[Brief]: From the records below, pull each line that has "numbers".

[Available data]:
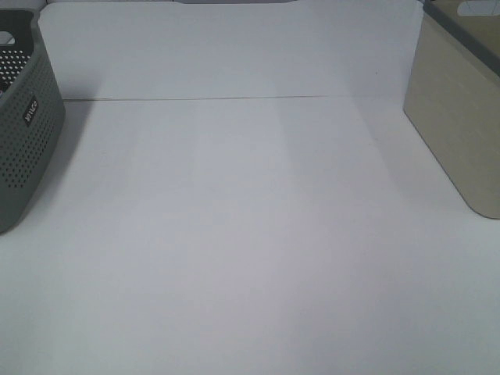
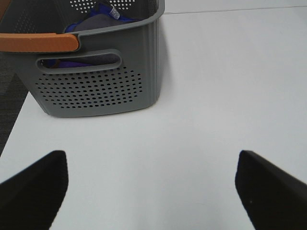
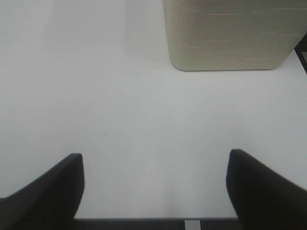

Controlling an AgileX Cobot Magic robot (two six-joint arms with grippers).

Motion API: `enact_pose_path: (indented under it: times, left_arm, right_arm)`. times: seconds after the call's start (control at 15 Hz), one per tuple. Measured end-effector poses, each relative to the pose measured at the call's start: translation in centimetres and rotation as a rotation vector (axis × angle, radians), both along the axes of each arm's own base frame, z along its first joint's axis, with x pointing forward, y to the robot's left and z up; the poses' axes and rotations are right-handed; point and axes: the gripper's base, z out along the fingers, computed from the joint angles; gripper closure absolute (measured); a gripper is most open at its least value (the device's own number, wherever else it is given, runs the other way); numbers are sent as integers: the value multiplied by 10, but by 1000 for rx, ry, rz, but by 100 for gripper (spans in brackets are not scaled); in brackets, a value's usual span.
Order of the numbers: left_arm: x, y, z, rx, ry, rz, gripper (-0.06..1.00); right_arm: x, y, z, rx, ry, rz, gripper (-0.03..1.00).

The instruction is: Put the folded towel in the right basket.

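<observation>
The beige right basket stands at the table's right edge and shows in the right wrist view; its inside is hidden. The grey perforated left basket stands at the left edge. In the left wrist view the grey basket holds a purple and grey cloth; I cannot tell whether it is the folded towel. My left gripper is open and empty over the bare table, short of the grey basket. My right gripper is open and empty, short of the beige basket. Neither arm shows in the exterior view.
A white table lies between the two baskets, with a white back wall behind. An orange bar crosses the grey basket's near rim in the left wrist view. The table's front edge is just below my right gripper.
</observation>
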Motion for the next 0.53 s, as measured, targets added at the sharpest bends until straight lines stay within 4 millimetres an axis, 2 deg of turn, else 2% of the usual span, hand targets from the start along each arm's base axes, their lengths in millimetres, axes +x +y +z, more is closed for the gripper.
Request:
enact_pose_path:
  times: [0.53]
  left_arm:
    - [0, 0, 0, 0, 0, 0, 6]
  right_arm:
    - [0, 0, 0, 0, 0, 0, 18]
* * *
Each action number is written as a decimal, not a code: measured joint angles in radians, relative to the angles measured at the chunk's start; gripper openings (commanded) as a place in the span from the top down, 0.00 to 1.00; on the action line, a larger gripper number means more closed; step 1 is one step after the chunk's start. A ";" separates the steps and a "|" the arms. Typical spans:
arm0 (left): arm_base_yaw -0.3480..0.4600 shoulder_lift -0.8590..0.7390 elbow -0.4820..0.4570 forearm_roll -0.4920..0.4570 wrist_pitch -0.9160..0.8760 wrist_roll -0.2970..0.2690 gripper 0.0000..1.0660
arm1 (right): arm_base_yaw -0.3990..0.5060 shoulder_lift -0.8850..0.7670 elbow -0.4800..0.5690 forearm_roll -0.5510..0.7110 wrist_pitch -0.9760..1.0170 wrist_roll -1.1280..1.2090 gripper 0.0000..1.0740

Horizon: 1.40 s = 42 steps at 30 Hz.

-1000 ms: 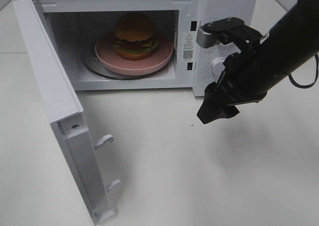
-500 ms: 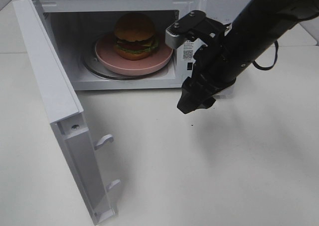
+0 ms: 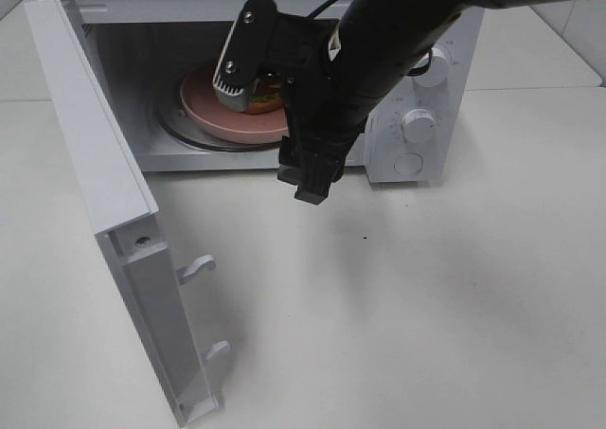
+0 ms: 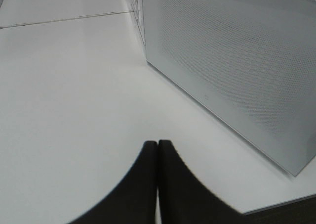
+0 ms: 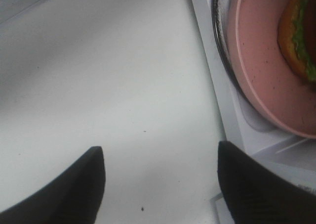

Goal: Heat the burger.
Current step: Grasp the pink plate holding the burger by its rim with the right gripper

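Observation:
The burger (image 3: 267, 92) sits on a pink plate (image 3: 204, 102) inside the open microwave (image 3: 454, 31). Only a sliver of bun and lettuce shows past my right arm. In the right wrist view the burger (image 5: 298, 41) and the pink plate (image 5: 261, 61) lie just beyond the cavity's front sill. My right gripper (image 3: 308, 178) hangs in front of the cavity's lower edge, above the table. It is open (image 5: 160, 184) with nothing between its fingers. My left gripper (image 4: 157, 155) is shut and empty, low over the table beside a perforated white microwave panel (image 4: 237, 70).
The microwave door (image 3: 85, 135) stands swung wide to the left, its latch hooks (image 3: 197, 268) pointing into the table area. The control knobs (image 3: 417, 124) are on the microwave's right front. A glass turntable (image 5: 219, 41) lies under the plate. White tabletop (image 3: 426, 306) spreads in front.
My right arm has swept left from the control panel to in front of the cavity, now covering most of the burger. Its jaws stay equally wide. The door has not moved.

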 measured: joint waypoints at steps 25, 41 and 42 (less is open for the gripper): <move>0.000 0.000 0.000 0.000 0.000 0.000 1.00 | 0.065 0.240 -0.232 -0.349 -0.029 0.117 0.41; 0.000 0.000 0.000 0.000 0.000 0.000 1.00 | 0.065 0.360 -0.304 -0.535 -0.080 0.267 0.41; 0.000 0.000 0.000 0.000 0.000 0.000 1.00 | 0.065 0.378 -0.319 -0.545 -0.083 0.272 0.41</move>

[Task output]:
Motion API: `enact_pose_path: (indented under it: times, left_arm, right_arm)`. times: seconds after the call's start (control at 15 Hz), one per tuple. Measured end-effector poses, each relative to the pose measured at the call's start: translation in centimetres and rotation as a rotation vector (axis × angle, radians), both along the axes of each arm's own base frame, z along its first joint's axis, with x pointing forward, y to the robot's left and z up; the poses' axes and rotations are right-handed; point and axes: the gripper's base, z out along the fingers, computed from the joint angles; gripper closure absolute (measured); a gripper is most open at its least value (the device's own number, wherever else it is given, runs the other way); numbers are sent as integers: the value multiplied by 10, but by 1000 for rx, ry, rz, but by 100 for gripper (spans in brackets are not scaled); in brackets, a value's usual span.
Order of the numbers: left_arm: x, y, z, rx, ry, rz, gripper (-0.06..1.00); right_arm: x, y, z, rx, ry, rz, gripper (-0.03..1.00).

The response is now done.